__What is required__:
Everything from the line containing "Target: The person" through the final line of the listing below should be given again, word for word, and nothing else.
□ □ □ □ □ □ □
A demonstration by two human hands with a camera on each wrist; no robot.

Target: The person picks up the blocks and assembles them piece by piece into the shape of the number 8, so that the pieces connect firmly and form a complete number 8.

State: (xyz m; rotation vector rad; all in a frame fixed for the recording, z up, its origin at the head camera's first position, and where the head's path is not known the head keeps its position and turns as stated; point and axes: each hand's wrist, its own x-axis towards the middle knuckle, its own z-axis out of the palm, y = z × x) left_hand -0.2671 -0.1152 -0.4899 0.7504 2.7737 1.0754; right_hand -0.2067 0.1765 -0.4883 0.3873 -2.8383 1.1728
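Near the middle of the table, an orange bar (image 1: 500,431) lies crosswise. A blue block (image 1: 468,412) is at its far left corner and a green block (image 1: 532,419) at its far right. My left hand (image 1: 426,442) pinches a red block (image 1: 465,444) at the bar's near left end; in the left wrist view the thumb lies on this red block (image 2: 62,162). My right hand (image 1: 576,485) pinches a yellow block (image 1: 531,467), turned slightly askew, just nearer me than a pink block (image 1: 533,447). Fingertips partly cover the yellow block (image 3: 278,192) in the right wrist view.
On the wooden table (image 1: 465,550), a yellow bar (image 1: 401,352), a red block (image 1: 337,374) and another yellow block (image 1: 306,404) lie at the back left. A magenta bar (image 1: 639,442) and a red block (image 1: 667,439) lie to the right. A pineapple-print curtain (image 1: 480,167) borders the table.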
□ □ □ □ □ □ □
__Exercise output__:
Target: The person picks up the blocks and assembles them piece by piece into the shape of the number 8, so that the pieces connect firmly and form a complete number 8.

State: (xyz m; rotation vector rad; all in a frame fixed for the recording, z up, its origin at the head camera's first position, and where the head's path is not known the head keeps its position and turns as stated; point and axes: each hand's wrist, its own x-axis towards the middle knuckle, its own z-axis out of the palm, y = z × x) left_hand -0.2671 -0.1152 -0.4899 0.7504 2.7737 1.0754; right_hand -0.2067 0.1765 -0.4883 0.3873 -2.8383 1.1728
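Near the middle of the table, an orange bar (image 1: 500,431) lies crosswise. A blue block (image 1: 468,412) is at its far left corner and a green block (image 1: 532,419) at its far right. My left hand (image 1: 426,442) pinches a red block (image 1: 465,444) at the bar's near left end; in the left wrist view the thumb lies on this red block (image 2: 62,162). My right hand (image 1: 576,485) pinches a yellow block (image 1: 531,467), turned slightly askew, just nearer me than a pink block (image 1: 533,447). Fingertips partly cover the yellow block (image 3: 278,192) in the right wrist view.
On the wooden table (image 1: 465,550), a yellow bar (image 1: 401,352), a red block (image 1: 337,374) and another yellow block (image 1: 306,404) lie at the back left. A magenta bar (image 1: 639,442) and a red block (image 1: 667,439) lie to the right. A pineapple-print curtain (image 1: 480,167) borders the table.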

The answer given is complete as it stands.